THE TASK: Within the entries below, the lines from the one with "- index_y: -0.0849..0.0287" through the one with "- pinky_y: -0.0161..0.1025" are to be set down exactly, both ends kept.

RECORDS FOR THE EXERCISE:

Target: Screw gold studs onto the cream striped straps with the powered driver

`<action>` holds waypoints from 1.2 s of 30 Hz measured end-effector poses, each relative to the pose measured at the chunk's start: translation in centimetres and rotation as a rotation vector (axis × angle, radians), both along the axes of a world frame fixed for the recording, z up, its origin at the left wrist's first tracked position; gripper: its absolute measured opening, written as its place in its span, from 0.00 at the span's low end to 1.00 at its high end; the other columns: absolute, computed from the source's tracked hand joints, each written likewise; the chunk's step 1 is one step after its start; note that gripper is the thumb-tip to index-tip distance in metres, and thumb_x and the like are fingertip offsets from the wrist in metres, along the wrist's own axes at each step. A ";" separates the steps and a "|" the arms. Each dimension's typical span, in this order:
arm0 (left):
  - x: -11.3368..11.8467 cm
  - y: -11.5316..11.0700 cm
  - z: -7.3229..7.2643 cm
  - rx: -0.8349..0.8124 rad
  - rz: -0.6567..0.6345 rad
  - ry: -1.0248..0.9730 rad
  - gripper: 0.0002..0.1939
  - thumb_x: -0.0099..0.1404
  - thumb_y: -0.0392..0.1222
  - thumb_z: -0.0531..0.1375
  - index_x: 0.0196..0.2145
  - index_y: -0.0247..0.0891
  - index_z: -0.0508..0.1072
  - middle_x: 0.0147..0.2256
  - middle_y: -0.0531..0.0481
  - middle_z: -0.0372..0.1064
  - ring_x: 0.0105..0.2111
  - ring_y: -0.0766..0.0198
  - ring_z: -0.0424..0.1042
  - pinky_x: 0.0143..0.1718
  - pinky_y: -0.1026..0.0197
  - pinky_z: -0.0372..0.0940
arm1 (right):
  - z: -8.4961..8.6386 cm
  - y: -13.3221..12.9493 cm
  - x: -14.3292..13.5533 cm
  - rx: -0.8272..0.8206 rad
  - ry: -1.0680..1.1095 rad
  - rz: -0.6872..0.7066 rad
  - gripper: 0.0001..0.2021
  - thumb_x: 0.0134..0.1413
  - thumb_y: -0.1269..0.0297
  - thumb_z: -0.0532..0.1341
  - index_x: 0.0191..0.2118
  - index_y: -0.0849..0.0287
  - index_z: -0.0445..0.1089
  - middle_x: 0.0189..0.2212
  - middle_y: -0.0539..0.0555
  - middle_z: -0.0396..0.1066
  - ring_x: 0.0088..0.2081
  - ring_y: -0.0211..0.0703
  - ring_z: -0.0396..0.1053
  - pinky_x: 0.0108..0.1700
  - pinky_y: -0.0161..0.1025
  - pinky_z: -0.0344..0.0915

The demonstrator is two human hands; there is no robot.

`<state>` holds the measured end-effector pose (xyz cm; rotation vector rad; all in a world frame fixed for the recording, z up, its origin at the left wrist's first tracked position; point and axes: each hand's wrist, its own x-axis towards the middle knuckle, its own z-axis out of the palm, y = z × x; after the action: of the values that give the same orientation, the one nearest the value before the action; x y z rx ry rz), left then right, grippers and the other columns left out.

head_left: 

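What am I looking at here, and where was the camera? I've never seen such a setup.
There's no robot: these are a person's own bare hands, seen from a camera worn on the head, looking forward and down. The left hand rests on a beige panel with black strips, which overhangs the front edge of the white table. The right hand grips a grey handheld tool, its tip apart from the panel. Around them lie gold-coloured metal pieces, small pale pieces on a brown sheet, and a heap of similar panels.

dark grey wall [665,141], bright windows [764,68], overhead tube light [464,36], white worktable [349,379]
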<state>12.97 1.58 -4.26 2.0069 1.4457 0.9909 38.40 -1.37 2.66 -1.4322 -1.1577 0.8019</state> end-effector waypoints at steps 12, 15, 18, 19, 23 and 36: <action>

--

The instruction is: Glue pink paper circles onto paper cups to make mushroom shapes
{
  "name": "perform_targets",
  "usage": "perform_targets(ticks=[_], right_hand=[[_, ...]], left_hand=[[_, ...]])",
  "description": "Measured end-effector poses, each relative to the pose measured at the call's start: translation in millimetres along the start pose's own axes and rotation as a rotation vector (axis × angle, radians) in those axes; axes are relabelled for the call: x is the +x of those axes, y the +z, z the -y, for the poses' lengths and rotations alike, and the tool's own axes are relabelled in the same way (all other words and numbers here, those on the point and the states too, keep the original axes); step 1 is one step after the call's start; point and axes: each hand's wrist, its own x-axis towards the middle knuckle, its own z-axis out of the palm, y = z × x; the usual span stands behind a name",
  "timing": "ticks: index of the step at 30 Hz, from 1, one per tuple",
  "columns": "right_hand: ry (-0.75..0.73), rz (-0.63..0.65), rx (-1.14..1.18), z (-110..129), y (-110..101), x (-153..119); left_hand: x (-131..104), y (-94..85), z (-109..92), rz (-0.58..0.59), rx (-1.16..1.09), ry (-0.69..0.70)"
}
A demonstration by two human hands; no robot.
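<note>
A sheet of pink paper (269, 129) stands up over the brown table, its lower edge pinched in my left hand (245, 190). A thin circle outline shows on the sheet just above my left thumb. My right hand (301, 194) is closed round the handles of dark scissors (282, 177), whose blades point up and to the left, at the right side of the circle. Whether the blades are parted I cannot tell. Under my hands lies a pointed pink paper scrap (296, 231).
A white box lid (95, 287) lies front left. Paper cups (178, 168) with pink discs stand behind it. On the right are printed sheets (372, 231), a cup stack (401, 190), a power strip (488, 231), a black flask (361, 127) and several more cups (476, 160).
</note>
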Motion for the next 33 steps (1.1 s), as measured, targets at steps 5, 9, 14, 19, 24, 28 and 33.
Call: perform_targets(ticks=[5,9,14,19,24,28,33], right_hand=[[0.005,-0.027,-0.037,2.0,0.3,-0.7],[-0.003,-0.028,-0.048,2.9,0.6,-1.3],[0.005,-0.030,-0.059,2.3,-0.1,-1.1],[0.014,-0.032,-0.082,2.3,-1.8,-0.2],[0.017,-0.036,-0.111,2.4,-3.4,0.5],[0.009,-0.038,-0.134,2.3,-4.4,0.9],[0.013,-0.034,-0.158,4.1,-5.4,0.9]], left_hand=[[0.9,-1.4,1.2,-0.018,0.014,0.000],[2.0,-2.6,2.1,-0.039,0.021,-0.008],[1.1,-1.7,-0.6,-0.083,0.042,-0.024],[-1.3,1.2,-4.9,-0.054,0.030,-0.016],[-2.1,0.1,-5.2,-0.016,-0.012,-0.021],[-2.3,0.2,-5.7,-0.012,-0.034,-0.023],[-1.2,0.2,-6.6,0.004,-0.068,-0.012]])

RESPONSE AREA:
  - index_y: -0.0849..0.0287
  - index_z: -0.0445..0.1089
  - middle_x: 0.0189..0.2212
  - middle_y: -0.0539..0.0555
  - middle_z: -0.0396..0.1066
  - ring_x: 0.0088..0.2081
  - ring_y: -0.0211..0.0703
  - ring_z: -0.0396..0.1053
  - pinky_x: 0.0108..0.1700
  - pinky_y: -0.0161..0.1025

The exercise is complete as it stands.